Ich liebe dich und ich wette irgendwann kannst du laut und herzhaft lachen." muntert er mich auf.
Ich lächle.
"Siehst du genau in diesem Moment steht alles und jeder still." sagt er leise und kommt meinem Mund näher.
"Ich liebe dich Eaven." flüstere ich und schließe die Augen um ihn zu küssen.
Als wir uns atemlos voneinander lösen nimmt er mich in die Arme.
Ich erwiedere seine Umarmung und drücke ihn fest an mich.
"Ich geh jetzt wohl mal lieber rüber zu mir, es ist spät und du bist müde.
Ich komme morgen früh zum Frühstück vorbei und dann zeig ich dir wie man kocht okay?" flüstert er mir in mein Ohr und lässt mich los.

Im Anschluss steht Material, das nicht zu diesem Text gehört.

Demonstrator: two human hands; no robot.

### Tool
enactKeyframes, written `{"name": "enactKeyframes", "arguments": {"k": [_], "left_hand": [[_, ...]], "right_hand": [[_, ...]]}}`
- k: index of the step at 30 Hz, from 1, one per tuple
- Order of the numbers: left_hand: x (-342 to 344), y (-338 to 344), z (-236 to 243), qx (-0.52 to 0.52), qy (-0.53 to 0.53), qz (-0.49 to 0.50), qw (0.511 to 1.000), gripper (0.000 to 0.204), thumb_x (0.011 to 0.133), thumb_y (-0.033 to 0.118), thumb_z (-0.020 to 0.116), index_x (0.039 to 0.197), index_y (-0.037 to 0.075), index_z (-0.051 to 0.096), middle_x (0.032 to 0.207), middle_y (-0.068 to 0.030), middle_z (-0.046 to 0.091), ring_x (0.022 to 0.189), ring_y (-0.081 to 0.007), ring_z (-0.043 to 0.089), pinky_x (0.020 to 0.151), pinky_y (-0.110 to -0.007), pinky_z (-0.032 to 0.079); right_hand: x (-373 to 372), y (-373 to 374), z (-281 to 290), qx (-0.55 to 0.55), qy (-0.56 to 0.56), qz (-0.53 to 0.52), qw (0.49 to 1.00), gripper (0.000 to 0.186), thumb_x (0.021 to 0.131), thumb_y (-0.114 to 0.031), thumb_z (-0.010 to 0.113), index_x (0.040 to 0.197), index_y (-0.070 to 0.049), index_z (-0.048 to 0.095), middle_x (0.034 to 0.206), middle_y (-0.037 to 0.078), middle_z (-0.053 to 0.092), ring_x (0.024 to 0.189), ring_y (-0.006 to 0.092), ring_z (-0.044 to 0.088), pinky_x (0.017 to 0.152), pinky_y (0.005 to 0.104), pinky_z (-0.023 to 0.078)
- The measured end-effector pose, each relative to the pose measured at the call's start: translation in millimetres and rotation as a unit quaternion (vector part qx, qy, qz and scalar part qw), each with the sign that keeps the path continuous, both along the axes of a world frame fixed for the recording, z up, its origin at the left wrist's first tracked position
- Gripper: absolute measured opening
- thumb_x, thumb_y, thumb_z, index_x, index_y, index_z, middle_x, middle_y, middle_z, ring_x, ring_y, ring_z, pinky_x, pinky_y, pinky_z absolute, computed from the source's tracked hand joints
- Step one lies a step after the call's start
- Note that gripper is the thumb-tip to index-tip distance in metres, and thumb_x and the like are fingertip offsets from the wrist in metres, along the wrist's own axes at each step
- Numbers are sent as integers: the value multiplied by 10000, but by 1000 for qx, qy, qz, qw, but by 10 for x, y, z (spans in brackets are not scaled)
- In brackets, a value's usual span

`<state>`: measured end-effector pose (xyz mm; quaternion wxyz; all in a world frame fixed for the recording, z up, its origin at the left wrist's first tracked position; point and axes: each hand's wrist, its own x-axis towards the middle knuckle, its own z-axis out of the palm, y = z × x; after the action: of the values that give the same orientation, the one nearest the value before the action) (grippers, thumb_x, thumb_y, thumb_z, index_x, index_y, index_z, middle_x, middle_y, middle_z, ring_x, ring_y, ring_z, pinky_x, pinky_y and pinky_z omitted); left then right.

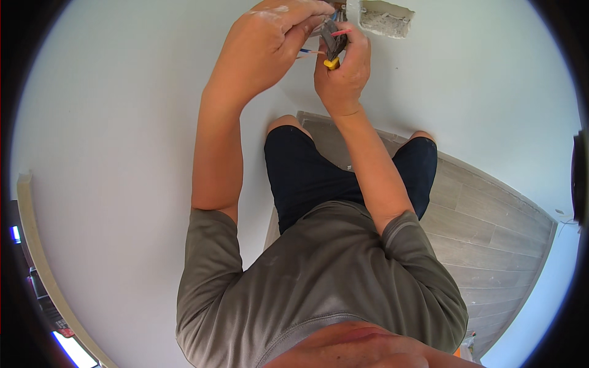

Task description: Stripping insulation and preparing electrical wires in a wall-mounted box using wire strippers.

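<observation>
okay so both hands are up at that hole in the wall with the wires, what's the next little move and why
Probably close the grey tool with the yellow tip, held in the right hand, onto one thin wire. The left hand pinches the wires beside the rough rectangular wall opening, and the red wire and blue wire ends stick out loose near the tool.

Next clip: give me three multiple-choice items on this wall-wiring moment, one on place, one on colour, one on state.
1. Where is the rough opening?
A. in the floor
B. in the white wall
C. in a door

2. What colour is the tip of the tool below the fingers?
A. yellow
B. green
C. black

3. How is the right hand?
A. flat on the wall
B. hanging free
C. closed around the tool

Answers: 1 B, the hole is cut in the wall. 2 A, a yellow end shows. 3 C, its fingers wrap the tool while the left hand pinches at the wires.
</observation>
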<state>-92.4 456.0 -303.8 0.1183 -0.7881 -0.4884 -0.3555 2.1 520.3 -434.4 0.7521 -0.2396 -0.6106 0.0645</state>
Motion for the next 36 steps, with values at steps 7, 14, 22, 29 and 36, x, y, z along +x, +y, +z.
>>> {"name": "enactKeyframes", "arguments": {"k": [7,14,22,29,36], "left_hand": [[-111,-13,82,2,8,34,999,111,941,96,613,999,19,670,868,-167,698,822,-326,673,728,-383,529],[398,-707,-1008,76,-402,-19,912,203,998,4,507,1143,-44,640,848,-91,680,679,-122,607,646,-263,501],[749,-87,-1349,-36,-496,11,868,301,1034,81,500,1291,-43,594,937,-61,668,752,-104,610,669,-241,498],[782,218,-1275,78,-372,14,925,352,996,-17,500,1302,88,638,1035,-127,676,693,-107,624,591,-242,499],[698,464,-1275,112,-313,-34,942,228,963,-37,529,1118,51,671,998,-103,677,586,-116,594,529,-254,473]], "right_hand": [[285,177,3,37,-80,40,995,504,682,123,661,1138,-61,550,957,110,638,786,324,579,674,411,468],[428,147,-4,-65,-65,162,983,364,824,68,648,1148,-65,547,948,69,656,791,235,619,713,334,503],[443,78,4,-166,68,241,954,308,889,45,640,1160,-45,526,971,21,652,830,101,615,755,257,514],[679,-1,65,-197,49,302,932,365,913,62,584,1259,-21,504,1097,62,627,931,141,619,812,271,525],[1456,-324,-192,-284,-35,275,918,427,928,28,558,1346,-5,478,1161,101,593,1040,173,587,957,330,469]]}}
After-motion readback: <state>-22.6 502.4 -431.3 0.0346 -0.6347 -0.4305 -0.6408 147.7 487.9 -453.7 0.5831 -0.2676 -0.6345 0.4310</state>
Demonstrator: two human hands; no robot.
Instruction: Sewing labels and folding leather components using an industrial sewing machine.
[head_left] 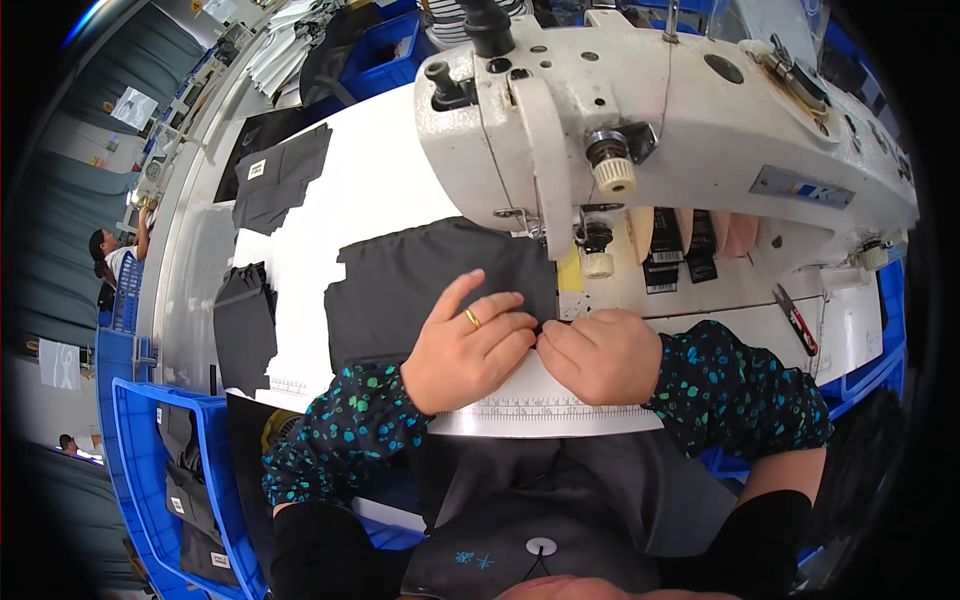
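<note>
A dark grey fabric piece point(430, 265) lies flat on the white sewing table, its right edge beside the presser foot area of the machine. Over its near right corner, my left hand point(470, 350) has its little finger raised and its other fingers bent toward the edge, thumb hidden beneath. My right hand point(605, 358) is closed, fingertips pinching that same edge, almost touching my left fingers. Both hands rest just beyond a printed ruler strip point(545, 408) along the table's front. The white sewing machine point(640, 100) stands over the table; its needle tip is hard to make out.
Dark cut pieces point(282, 175) and another dark stack point(245, 330) lie at left. Labels point(665, 250) hang under the machine arm. Red-handled thread snips point(797, 320) lie at right. A blue crate point(215, 440) with dark pieces stands lower left. A person point(125, 250) sits far left.
</note>
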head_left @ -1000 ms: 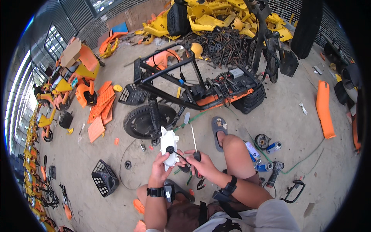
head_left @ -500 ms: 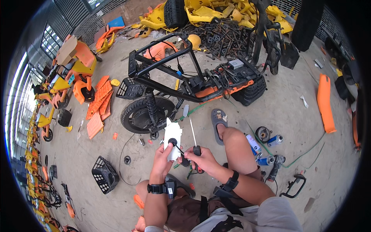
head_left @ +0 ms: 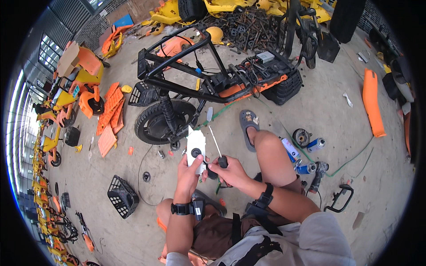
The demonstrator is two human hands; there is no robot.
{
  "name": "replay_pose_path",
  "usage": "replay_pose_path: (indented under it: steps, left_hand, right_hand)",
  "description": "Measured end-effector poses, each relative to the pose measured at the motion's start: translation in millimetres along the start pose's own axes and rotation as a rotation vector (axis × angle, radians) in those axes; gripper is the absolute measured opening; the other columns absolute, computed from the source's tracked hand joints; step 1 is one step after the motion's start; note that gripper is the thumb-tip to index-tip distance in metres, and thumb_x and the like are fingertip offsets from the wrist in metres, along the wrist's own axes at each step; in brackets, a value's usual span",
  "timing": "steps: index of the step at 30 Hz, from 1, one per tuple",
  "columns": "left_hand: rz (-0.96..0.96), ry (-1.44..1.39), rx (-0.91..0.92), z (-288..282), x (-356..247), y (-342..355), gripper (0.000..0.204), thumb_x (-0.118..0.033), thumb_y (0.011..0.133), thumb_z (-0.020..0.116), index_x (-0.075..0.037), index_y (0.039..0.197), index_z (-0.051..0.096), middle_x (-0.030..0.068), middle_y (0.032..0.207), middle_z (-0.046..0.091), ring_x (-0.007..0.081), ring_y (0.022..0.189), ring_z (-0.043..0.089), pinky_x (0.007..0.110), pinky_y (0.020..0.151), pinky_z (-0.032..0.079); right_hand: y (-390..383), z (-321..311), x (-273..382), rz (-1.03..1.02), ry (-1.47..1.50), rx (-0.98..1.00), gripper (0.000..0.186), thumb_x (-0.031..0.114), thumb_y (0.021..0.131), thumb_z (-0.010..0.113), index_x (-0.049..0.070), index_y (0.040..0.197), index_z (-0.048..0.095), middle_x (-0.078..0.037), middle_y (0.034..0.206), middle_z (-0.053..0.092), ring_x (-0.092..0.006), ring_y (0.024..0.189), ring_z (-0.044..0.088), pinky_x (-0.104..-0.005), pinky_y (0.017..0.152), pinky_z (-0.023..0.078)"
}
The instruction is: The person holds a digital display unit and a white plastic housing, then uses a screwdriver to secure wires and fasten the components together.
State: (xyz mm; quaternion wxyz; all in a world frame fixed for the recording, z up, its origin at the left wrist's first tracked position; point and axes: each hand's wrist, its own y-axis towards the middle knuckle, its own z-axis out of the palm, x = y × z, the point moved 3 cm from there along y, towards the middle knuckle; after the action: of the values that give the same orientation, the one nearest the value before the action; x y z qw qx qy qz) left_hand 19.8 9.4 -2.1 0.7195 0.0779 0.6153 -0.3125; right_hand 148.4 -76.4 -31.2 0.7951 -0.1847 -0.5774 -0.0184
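Note:
My left hand grips a flat white plastic piece with a jagged far end. Set in its face is a round black part, with my left thumb pressed next to it. Close by on the right, my right hand is closed around the black handle of a screwdriver, whose long shaft points away from me. The fingertips of my right hand come close to the white piece's edge. A dark part hangs between the two hands, partly hidden by the fingers.
A stripped black scooter frame with a rear wheel stands ahead. Spray cans and a power drill lie right of my leg. A black basket and orange panels lie left; scrap is heaped at the back.
The view has shifted a little. A thin black stalk ran from the round part to my right fingers earlier; now the round part's face shows more fully, with my left thumb at its lower edge.

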Motion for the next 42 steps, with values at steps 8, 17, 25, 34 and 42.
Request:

Ich gebe ihm einen Kuss auf die Wange bevor er sich zum gehen abwendet, sich aber auf dem Weg zum Aufzug immerwieder zu mir umdreht und mich anlächelt.
Als er in den Aufzug steigt wende ich mich meiner Tür zu und greife nach dem Schlüssel in meiner Hosentasche.
Ohne direktem Umweg lege ich mich mit Sachen und Schuhen bekleidet in das riesige rote Bett in meinem Schlafzimmer und schlafe sofort ein.
Tief und fest, traumlos und glücklich.